#### [Required work]
Look over the listing below and say how many of its lines include the string "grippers"; give no more than that number.

#### [Material shown]

-=-=-=-=-

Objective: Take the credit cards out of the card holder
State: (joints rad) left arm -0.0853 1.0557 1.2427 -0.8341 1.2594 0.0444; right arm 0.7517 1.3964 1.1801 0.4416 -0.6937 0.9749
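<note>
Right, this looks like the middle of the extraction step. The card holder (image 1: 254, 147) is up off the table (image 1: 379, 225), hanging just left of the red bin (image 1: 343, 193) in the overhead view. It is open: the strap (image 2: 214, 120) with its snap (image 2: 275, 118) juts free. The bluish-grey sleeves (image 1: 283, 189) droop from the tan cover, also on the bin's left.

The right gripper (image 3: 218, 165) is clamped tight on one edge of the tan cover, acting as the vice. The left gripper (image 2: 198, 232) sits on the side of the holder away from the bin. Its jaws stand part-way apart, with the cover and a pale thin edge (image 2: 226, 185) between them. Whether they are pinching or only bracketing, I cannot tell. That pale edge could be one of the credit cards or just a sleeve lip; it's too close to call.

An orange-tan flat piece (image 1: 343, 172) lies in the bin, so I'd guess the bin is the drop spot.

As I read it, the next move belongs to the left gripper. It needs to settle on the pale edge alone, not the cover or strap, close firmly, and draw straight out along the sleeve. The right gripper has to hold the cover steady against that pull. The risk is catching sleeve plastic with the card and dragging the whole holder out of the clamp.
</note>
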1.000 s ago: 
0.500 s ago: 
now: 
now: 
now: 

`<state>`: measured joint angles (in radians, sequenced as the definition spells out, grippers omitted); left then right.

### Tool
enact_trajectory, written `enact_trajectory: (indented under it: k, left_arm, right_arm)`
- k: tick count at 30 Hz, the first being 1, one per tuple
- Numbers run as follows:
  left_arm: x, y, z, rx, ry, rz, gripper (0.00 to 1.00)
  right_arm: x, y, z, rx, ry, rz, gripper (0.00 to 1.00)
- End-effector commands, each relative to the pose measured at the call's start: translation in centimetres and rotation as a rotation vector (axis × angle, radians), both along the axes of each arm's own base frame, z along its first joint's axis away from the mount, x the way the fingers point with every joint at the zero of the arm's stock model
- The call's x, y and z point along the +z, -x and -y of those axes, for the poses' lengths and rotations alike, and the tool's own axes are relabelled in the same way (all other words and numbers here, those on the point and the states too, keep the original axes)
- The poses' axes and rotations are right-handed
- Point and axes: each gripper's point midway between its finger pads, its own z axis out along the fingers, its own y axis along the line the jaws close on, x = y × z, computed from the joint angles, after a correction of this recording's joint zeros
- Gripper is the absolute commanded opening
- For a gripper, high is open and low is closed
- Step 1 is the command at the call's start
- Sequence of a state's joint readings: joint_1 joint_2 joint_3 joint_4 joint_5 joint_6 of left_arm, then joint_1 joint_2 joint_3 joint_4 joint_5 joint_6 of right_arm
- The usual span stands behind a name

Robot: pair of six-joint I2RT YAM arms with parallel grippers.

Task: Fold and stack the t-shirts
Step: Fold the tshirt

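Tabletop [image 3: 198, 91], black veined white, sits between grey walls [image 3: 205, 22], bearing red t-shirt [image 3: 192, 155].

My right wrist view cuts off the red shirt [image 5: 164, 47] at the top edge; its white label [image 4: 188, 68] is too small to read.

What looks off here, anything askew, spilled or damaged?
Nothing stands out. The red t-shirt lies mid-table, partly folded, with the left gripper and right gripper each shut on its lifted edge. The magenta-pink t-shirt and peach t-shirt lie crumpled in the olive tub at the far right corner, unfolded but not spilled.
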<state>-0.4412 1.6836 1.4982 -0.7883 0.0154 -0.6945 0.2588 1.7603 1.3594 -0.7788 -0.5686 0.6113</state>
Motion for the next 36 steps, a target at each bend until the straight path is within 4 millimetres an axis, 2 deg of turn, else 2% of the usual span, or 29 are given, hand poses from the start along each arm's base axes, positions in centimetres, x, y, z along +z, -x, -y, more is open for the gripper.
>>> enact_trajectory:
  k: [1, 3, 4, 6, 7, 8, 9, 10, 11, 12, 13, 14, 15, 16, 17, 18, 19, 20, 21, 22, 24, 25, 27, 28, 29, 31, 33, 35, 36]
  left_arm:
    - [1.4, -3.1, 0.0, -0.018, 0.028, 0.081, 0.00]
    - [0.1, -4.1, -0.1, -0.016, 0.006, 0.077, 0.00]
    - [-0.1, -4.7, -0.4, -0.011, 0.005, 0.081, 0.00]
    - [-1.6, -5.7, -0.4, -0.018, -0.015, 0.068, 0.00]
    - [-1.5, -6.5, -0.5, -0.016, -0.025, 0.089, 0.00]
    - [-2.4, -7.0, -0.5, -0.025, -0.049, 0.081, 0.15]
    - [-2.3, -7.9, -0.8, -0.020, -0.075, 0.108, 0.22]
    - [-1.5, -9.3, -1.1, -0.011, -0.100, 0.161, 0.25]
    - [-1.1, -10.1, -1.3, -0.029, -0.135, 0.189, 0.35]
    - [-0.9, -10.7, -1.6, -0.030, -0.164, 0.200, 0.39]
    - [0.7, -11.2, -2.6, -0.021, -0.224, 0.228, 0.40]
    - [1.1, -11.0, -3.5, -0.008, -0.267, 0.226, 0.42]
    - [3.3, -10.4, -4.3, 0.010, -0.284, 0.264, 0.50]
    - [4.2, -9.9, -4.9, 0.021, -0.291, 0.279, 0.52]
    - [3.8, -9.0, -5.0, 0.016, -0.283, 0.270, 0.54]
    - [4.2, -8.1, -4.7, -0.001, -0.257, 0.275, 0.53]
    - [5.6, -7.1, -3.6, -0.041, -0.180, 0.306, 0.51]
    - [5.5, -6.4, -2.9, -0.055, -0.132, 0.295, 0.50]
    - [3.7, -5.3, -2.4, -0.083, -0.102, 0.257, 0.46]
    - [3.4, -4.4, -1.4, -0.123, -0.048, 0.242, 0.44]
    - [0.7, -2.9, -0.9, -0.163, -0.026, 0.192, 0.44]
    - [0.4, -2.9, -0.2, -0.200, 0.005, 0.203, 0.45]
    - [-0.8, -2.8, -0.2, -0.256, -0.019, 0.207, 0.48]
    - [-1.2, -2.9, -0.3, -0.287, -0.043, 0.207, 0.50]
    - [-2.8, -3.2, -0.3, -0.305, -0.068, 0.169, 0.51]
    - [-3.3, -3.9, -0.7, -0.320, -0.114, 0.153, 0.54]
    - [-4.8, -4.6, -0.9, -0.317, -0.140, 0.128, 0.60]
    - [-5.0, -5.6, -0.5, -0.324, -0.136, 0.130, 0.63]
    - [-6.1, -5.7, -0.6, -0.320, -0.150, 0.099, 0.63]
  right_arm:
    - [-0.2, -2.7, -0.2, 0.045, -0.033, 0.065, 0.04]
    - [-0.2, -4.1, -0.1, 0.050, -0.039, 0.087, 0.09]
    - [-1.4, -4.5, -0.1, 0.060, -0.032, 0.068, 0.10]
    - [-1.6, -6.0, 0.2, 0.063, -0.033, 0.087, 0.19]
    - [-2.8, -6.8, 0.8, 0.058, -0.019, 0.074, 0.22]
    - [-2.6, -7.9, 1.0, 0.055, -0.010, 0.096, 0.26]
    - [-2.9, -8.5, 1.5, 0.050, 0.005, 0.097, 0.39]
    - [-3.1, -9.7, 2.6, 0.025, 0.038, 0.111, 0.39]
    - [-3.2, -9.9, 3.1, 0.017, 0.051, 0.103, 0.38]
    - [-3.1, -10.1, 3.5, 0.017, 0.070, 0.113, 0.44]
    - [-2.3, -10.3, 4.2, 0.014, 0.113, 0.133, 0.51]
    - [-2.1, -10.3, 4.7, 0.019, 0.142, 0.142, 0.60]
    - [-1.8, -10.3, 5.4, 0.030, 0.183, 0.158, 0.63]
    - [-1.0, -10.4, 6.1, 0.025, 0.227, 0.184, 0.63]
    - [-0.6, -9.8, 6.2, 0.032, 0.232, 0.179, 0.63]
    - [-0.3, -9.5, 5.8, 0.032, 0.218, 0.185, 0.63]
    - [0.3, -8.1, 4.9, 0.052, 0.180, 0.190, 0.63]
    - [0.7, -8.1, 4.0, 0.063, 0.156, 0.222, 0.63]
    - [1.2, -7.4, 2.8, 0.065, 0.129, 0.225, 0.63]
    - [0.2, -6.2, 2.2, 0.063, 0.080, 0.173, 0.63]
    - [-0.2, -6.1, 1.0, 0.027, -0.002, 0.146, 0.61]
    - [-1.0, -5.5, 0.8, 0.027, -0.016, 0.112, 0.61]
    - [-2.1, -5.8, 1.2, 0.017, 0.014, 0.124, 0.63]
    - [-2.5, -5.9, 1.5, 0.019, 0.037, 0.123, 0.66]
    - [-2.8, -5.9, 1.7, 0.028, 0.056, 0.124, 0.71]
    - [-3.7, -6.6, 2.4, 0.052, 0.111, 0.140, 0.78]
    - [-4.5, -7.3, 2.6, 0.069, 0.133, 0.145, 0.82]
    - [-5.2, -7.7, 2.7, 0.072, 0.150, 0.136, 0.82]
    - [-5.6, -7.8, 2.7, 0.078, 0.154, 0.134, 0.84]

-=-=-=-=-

#### [Finished exercise]
2